Always a pioneer, he joined the gold rush to the Klondike. He was killed at Skagway, later, by a bully in the pay of the “Vigilance Committee.”

After the robbery Sanc disappeared, and it was long till I saw him again. I decided to leave Denver. I owed them fifteen days on the chain gang, and had no wish to pay by shoveling snow in the streets. I bought a ticket to Butte, Montana, regretting the money but not caring to “hit the road” in the dead of winter across half a dozen of the coldest states in the Union. I did it in after years, but it was from necessity—not choice.

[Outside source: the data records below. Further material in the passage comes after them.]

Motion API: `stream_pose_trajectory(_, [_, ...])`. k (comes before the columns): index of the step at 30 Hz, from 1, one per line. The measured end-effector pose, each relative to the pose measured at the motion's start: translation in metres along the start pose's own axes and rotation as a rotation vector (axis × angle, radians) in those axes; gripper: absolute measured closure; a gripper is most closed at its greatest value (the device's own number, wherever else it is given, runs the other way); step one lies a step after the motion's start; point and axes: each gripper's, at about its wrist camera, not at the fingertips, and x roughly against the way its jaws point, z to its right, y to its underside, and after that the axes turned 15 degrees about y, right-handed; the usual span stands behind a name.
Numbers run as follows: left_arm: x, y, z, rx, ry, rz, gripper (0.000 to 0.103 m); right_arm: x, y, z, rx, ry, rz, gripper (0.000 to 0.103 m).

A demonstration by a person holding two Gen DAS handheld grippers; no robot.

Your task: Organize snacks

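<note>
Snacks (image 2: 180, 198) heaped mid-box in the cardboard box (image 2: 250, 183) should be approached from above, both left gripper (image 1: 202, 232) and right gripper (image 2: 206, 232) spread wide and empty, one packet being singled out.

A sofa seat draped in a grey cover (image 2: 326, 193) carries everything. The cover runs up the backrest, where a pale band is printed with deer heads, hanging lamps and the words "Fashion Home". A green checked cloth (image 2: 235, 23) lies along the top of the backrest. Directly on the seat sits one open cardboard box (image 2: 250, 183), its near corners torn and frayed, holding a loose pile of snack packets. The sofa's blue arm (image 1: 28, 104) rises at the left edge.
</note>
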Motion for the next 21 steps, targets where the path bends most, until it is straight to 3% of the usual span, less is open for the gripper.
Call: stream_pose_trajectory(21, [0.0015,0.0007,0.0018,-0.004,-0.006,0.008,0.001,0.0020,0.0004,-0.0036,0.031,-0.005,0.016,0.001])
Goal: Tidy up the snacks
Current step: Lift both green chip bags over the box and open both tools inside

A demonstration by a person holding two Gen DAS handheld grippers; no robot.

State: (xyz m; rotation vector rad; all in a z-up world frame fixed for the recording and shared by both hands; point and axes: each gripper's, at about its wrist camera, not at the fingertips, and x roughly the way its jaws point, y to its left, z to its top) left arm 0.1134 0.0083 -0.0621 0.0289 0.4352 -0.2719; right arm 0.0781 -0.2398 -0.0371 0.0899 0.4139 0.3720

Butte was never a “Wild West” town in the accepted sense. Cowboys were seldom seen. Miners and gamblers ruled the town. The miners were orderly, hard workers, deep drinkers, and fair fighters. They had none of the cheap, shouldering swagger of the “gold-rush” miner. Nearly everybody owned a gun, but the bullying, gun-toting, would-be bad men and killers never flourished in Butte. When one of them got peeved and started to lug out his “cannon” some hard-fisted miner beefed him like an ox with a fast one to the jaw, and kicked his “gat” out into the street where small boys scrambled for it.

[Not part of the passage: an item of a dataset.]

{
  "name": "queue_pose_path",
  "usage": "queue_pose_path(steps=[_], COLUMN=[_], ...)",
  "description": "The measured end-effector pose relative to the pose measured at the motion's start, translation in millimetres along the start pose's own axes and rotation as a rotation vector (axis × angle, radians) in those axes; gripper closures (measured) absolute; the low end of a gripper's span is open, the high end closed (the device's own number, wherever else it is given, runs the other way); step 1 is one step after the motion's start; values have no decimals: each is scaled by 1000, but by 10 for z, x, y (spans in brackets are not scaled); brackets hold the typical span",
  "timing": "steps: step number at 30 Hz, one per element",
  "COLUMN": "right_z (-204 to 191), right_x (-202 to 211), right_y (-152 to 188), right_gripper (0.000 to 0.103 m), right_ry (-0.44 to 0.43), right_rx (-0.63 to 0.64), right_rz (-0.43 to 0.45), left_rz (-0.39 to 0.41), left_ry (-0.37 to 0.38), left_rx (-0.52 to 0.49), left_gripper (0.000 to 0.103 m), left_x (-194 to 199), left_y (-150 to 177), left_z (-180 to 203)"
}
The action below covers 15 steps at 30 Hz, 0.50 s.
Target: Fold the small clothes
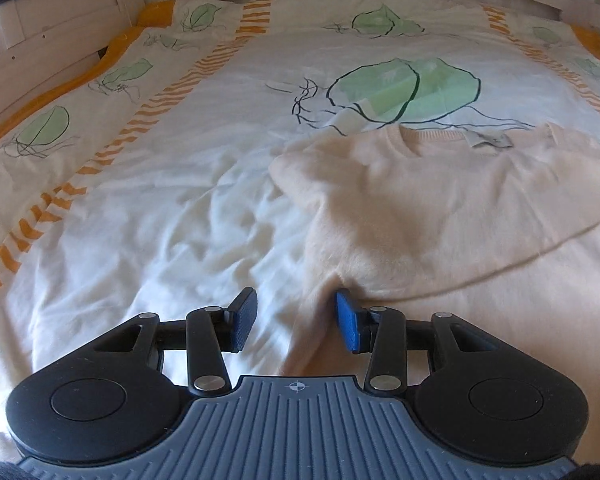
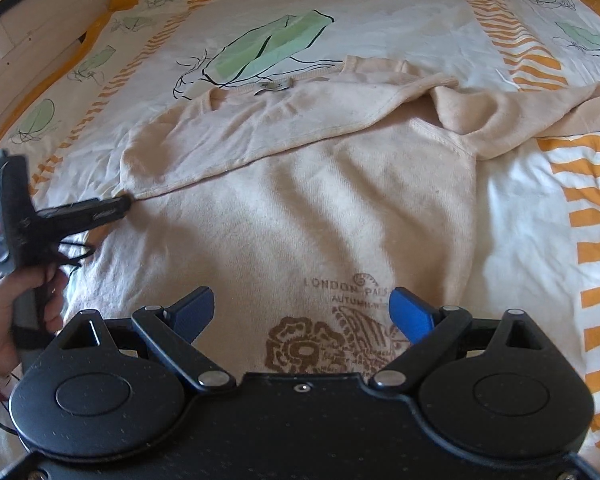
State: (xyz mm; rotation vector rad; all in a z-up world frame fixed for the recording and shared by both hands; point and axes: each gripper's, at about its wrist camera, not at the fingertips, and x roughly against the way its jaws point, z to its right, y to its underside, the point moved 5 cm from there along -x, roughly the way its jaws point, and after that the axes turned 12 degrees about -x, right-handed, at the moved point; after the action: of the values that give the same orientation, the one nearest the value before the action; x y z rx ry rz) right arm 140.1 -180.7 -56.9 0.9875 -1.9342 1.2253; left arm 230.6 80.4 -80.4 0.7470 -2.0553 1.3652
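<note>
One jumper on the bed, pale peach and lying flat with the printed front up, neckline out at 12 o'clock in the right wrist view. Its top portion is already turned down across the chest, and a sleeve sprawls away toward 2 o'clock. It looks a soft, light knit, limp and fuzzy, likely to drape and drag wrinkles rather than hold a crease, so I'd take it by a seam or hem where the cloth is doubled.

The left hand-held gripper sits down at the jumper's side edge, at 9 o'clock of the garment, jaws apart with cloth lying between the pads; the right pad seems to touch the fabric, but no pinch yet. That crease where the turned-down layer meets the body looks the sensible bite.

The right hand-held gripper hovers over the brown print near the hem, jaws wide and holding nothing.

Around it all, a white duvet with green leaves and orange stripes.
</note>
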Motion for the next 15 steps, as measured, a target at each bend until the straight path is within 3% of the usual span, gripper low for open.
queue_pose_path(steps=[3, 7, 13, 15], right_z=[1, -10, -154, -258], right_x=[-10, -1, -90, -140], right_y=[3, -8, -137, -227], right_gripper=[8, 8, 8, 9], right_ry=[5, 4, -19, -54], right_rx=[-1, 5, 57, 69], right_rz=[-5, -2, 0, 7], left_rz=[-9, -46, -97, -82], left_ry=[-28, -8, -104, -77], left_rx=[50, 294, 305, 324], left_gripper=[59, 58, 58, 58], left_x=[-57, -99, -42, -30], left_y=[15, 207, 396, 424], left_z=[-52, -383, -571, -613])
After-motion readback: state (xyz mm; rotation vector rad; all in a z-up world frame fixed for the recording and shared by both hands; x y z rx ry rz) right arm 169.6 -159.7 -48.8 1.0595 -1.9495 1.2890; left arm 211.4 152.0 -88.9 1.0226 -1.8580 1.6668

The mines were worked by Irishmen and “Cousin Jacks” (Cornishmen), who settled their differences with good, solid blows and despised the use of weapons. Gambling flourished and was licensed in Montana by an act of legislature. The possession of any crooked gambling device was a felony. Consequently the cheap cheaters and tinhorn, shoestring gamblers never got a footing there. Many of the faro dealers never made a bet of their own money, and many professional players were married men, who looked after their families faithfully, feeding and educating their children with money honestly and systematically won over the faro layouts. Everybody gambled. Messenger boys stopped to make a bet. The copper on the beat would walk in and bet “two and a half to win breakfast money.” If he won his “two and a half” he went out satisfied. If he lost it, he got “stuck,” forgot all about his beat, sat down, and “played in” his bankroll.

The town boasted of an all-night barber shop and a clothing store that never closed, for the convenience of late-at-night winners who couldn’t hold on to their winnings till morning.

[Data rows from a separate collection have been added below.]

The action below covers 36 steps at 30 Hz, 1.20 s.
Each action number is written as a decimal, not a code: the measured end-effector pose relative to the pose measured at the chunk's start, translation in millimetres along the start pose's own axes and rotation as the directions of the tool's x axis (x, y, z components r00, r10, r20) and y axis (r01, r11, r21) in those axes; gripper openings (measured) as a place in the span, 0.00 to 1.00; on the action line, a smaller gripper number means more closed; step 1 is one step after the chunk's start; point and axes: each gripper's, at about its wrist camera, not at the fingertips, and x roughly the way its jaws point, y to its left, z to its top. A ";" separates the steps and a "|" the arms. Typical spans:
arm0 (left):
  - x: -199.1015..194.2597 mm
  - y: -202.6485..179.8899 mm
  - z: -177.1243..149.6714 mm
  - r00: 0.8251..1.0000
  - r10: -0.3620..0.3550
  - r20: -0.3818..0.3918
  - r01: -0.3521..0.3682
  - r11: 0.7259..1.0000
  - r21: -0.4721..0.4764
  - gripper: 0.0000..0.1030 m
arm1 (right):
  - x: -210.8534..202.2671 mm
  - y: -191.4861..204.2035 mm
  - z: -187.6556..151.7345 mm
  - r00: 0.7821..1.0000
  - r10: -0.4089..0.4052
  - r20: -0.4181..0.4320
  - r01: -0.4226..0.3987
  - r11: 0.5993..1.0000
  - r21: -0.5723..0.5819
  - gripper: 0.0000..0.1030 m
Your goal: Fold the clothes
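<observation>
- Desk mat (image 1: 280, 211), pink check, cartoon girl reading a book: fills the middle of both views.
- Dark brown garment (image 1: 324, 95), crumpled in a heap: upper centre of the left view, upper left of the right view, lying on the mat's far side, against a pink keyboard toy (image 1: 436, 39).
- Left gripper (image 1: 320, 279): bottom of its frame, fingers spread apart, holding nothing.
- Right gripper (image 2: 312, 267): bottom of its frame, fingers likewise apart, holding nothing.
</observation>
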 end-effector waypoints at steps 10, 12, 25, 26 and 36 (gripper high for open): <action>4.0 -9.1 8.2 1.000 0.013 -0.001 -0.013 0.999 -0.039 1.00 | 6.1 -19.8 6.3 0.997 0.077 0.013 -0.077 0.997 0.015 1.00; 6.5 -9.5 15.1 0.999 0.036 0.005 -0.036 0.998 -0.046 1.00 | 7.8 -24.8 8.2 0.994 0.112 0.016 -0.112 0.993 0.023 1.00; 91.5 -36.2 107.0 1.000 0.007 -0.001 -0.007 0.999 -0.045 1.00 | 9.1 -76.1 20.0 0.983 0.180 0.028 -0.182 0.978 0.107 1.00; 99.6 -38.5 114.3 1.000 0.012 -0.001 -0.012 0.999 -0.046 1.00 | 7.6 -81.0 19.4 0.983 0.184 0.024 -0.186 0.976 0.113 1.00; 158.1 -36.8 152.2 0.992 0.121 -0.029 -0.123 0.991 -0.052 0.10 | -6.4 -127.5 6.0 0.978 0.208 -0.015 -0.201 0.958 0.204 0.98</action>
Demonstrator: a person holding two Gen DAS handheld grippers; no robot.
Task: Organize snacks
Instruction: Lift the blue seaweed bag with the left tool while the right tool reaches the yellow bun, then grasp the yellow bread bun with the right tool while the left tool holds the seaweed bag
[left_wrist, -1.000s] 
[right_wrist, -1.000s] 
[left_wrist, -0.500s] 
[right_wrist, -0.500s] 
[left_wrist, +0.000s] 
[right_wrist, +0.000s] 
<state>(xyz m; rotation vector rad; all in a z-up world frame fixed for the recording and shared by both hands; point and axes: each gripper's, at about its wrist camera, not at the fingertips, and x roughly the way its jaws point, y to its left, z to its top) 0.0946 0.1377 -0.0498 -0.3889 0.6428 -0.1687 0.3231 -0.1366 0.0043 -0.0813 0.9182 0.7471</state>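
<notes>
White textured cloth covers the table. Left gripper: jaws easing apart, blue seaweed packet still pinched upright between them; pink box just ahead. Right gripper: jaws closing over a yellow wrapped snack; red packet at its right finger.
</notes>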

As I watched a game my first night in Butte, a seedy, torn-out looking chap stepped up to the layout and made a bet. He won it, and, expertly shifting his checks about, won a dozen more bets before the deal closed. “Gimme money,” he said to the dealer, pushing his checks in, “I’m going to get dressed up this time.” He took off his rusty derby hat and tore the crown out of it. Putting his hands behind him, he grasped the tails of his frock coat and with a jerk ripped it up the back clear to the collar. Money in hand he sought the all-night store, and came back in an hour, spick and span from head to heel.

I experimented and soon laid a solid foundation for the faro-bank habit which fastened on me later and kept me broke for years.

Another night a player at the table who had lost steadily for an hour placed his last stack of checks on a card, saying to the dealer, “Turn the cards, Sam, that’s the last button on Gabe’s coat.” The cards were turned and the player lost.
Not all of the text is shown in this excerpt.